**EXERCISE DESCRIPTION:** What is needed is an exact copy of all the entries below.

DATASET Block Start

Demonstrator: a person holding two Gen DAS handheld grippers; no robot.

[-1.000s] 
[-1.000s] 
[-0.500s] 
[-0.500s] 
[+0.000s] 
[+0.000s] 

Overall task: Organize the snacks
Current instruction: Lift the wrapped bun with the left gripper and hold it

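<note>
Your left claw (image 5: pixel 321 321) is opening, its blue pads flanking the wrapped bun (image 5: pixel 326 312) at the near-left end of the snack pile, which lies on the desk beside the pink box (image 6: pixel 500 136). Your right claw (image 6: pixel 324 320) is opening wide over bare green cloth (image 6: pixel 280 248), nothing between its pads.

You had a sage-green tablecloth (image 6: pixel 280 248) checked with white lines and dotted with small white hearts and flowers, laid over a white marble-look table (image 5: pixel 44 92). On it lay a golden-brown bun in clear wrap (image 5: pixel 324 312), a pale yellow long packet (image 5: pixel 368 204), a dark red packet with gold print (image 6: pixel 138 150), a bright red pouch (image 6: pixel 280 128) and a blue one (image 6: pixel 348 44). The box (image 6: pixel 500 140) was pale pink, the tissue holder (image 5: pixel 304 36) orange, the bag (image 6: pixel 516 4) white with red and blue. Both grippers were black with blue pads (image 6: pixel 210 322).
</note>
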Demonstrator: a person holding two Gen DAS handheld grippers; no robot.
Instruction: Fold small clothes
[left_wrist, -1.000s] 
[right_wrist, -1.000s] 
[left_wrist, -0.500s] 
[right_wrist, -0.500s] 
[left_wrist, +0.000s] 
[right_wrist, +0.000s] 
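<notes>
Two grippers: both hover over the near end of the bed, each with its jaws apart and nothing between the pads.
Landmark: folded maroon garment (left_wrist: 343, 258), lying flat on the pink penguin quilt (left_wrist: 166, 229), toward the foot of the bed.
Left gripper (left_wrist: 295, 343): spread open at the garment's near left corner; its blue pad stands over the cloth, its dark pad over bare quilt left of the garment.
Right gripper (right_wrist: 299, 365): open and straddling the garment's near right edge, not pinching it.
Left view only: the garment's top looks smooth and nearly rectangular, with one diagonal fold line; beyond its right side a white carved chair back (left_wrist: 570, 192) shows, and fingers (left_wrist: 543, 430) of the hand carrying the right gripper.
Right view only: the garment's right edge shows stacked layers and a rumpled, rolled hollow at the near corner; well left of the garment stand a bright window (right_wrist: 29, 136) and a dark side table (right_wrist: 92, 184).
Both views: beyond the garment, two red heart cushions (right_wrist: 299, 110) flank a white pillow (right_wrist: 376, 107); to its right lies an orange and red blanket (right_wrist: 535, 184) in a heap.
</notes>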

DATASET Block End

**YOUR RESPONSE:**
Demonstrator: a person holding two Gen DAS handheld grippers; no robot.

[-1.000s] 
[-1.000s] 
[-0.500s] 
[-0.500s] 
[+0.000s] 
[+0.000s] 

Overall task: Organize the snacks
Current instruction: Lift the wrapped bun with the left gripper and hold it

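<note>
Your left claw (image 5: pixel 321 321) is opening, its blue pads flanking the wrapped bun (image 5: pixel 326 312) at the near-left end of the snack pile, which lies on the desk beside the pink box (image 6: pixel 500 136). Your right claw (image 6: pixel 324 320) is opening wide over bare green cloth (image 6: pixel 280 248), nothing between its pads.

You had a sage-green tablecloth (image 6: pixel 280 248) checked with white lines and dotted with small white hearts and flowers, laid over a white marble-look table (image 5: pixel 44 92). On it lay a golden-brown bun in clear wrap (image 5: pixel 324 312), a pale yellow long packet (image 5: pixel 368 204), a dark red packet with gold print (image 6: pixel 138 150), a bright red pouch (image 6: pixel 280 128) and a blue one (image 6: pixel 348 44). The box (image 6: pixel 500 140) was pale pink, the tissue holder (image 5: pixel 304 36) orange, the bag (image 6: pixel 516 4) white with red and blue. Both grippers were black with blue pads (image 6: pixel 210 322).
</note>
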Demonstrator: a person holding two Gen DAS handheld grippers; no robot.
Instruction: Fold small clothes
[left_wrist, -1.000s] 
[right_wrist, -1.000s] 
[left_wrist, -0.500s] 
[right_wrist, -0.500s] 
[left_wrist, +0.000s] 
[right_wrist, +0.000s] 
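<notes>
Two grippers: both hover over the near end of the bed, each with its jaws apart and nothing between the pads.
Landmark: folded maroon garment (left_wrist: 343, 258), lying flat on the pink penguin quilt (left_wrist: 166, 229), toward the foot of the bed.
Left gripper (left_wrist: 295, 343): spread open at the garment's near left corner; its blue pad stands over the cloth, its dark pad over bare quilt left of the garment.
Right gripper (right_wrist: 299, 365): open and straddling the garment's near right edge, not pinching it.
Left view only: the garment's top looks smooth and nearly rectangular, with one diagonal fold line; beyond its right side a white carved chair back (left_wrist: 570, 192) shows, and fingers (left_wrist: 543, 430) of the hand carrying the right gripper.
Right view only: the garment's right edge shows stacked layers and a rumpled, rolled hollow at the near corner; well left of the garment stand a bright window (right_wrist: 29, 136) and a dark side table (right_wrist: 92, 184).
Both views: beyond the garment, two red heart cushions (right_wrist: 299, 110) flank a white pillow (right_wrist: 376, 107); to its right lies an orange and red blanket (right_wrist: 535, 184) in a heap.
</notes>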

That completes the response to the exercise.